■ THE TASK ■
The listing below has to be output exactly as given, less its pictures.

[Opening DATA FOR ANALYSIS section]

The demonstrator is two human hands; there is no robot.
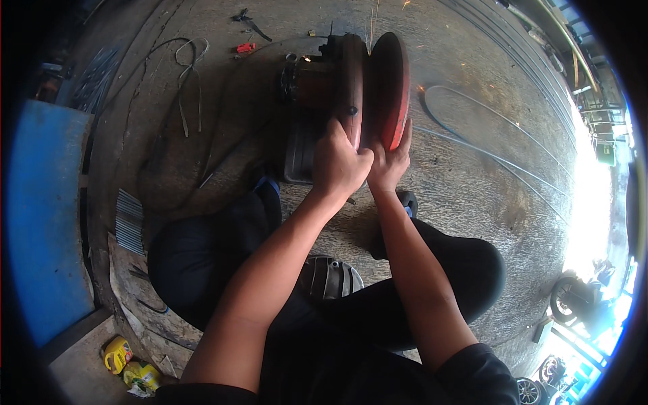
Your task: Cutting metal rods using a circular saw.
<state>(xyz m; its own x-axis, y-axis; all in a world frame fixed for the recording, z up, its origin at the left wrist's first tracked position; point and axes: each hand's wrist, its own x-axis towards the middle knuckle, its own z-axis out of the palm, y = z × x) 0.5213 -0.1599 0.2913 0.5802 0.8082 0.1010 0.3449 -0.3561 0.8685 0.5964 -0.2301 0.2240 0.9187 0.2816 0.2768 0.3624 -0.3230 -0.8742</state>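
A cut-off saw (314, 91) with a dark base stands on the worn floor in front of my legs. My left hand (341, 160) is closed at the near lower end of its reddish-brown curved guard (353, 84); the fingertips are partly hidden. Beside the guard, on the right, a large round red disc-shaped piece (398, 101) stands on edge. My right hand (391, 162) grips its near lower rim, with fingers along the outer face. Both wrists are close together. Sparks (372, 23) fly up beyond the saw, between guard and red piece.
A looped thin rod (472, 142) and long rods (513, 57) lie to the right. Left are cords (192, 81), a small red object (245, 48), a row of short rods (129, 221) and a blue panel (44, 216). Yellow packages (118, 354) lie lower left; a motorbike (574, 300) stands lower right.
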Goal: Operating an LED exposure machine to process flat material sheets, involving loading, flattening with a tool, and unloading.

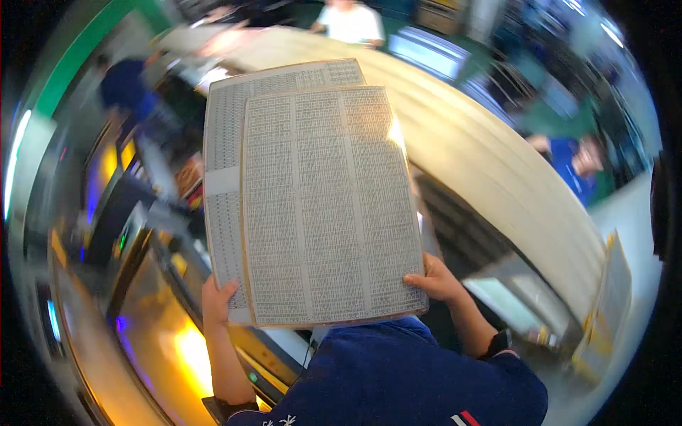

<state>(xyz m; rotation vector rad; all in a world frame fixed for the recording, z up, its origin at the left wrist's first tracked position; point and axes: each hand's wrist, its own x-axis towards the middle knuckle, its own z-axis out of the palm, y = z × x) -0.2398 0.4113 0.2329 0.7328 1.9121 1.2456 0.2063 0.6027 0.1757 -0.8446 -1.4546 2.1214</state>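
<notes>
Two large flat panels are held up in front of me, overlapping, each covered in a dense pattern of tiny printed rows, like circuit board panels. The front panel (330, 206) has three columns of rows and catches a bright glare at its upper right. Behind it the rear panel (224, 142) sticks out to the left and top; its middle is hidden. My left hand (216, 299) is closed on the rear panel's lower left edge, thumb on its face. My right hand (435, 281) grips the front panel's lower right edge, its thumb on top; the fingers beneath are hidden.
A long pale curved surface (483, 149) sweeps from the back to the right. At left stands a machine with a yellow-lit surface (170, 355). Blurred people (348, 25) are beyond the pale surface, and another person (128, 89) is at far left. A yellow-edged board (604, 312) leans at right.
</notes>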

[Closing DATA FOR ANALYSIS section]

■ WRITTEN SOLUTION ■
The demonstrator is two human hands; there is no robot.
Your task: Cutting metal rods using a circular saw.
<state>(xyz m; its own x-axis, y-axis; all in a world frame fixed for the recording, z up, its origin at the left wrist's first tracked position; point and axes: each hand's wrist, its own x-axis towards the middle knuckle, its own z-axis out of the palm, y = z × x) 0.5213 -0.1599 0.2913 0.5802 0.8082 0.1010 0.3449 -0.3561 0.8685 0.5964 -0.2301 0.2240 0.9187 0.2816 0.2768 0.3624 -0.3230 -0.8742</state>
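A cut-off saw (314, 91) with a dark base stands on the worn floor in front of my legs. My left hand (341, 160) is closed at the near lower end of its reddish-brown curved guard (353, 84); the fingertips are partly hidden. Beside the guard, on the right, a large round red disc-shaped piece (398, 101) stands on edge. My right hand (391, 162) grips its near lower rim, with fingers along the outer face. Both wrists are close together. Sparks (372, 23) fly up beyond the saw, between guard and red piece.
A looped thin rod (472, 142) and long rods (513, 57) lie to the right. Left are cords (192, 81), a small red object (245, 48), a row of short rods (129, 221) and a blue panel (44, 216). Yellow packages (118, 354) lie lower left; a motorbike (574, 300) stands lower right.
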Goal: Operating an LED exposure machine to process flat material sheets, involving loading, flattening with a tool, and unloading.


<state>(xyz m; rotation vector rad; all in a world frame fixed for the recording, z up, its origin at the left wrist's first tracked position; point and axes: each hand's wrist, its own x-axis towards the middle knuckle, its own z-axis out of the palm, y = z × x) -0.2398 0.4113 0.2329 0.7328 1.9121 1.2456 0.2063 0.6027 0.1757 -0.8446 -1.4546 2.1214</state>
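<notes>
Two large flat panels are held up in front of me, overlapping, each covered in a dense pattern of tiny printed rows, like circuit board panels. The front panel (330, 206) has three columns of rows and catches a bright glare at its upper right. Behind it the rear panel (224, 142) sticks out to the left and top; its middle is hidden. My left hand (216, 299) is closed on the rear panel's lower left edge, thumb on its face. My right hand (435, 281) grips the front panel's lower right edge, its thumb on top; the fingers beneath are hidden.
A long pale curved surface (483, 149) sweeps from the back to the right. At left stands a machine with a yellow-lit surface (170, 355). Blurred people (348, 25) are beyond the pale surface, and another person (128, 89) is at far left. A yellow-edged board (604, 312) leans at right.
</notes>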

Nothing else is required to finish the exercise.